* [Directions]:
Produce word for word the lines of the data below running from the one that has "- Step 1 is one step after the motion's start" to the one that has "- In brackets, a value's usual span", inclusive, and no others.
::::::
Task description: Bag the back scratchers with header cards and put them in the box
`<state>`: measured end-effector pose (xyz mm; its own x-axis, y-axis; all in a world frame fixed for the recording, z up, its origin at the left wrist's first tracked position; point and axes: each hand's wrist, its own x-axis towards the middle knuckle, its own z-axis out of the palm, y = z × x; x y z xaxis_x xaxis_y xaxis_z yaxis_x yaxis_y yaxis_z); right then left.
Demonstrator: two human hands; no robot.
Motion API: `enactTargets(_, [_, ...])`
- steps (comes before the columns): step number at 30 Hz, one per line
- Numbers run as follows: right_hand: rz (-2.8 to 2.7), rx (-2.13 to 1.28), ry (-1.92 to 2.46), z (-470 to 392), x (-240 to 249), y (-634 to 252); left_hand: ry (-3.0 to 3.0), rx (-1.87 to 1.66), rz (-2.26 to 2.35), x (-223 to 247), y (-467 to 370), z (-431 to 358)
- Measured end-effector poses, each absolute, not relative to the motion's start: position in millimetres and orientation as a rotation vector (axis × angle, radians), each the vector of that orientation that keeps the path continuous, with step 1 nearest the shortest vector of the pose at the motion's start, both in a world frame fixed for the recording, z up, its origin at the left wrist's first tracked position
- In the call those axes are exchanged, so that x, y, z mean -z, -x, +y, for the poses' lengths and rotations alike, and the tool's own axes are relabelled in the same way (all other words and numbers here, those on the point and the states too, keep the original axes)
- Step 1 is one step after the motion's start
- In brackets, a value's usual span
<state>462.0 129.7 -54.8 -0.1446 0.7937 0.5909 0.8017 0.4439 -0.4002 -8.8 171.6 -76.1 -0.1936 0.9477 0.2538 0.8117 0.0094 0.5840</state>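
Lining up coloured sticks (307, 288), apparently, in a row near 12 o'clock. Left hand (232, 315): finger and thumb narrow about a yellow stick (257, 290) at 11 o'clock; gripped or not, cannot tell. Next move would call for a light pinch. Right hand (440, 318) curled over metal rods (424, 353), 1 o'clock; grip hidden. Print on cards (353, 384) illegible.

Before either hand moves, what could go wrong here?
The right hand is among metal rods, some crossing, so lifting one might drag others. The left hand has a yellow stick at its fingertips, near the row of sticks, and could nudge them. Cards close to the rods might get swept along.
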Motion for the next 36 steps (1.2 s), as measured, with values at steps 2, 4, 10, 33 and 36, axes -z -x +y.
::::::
* [Output for this task]:
- Step 1 is one step after the motion's start
- In brackets, a value's usual span

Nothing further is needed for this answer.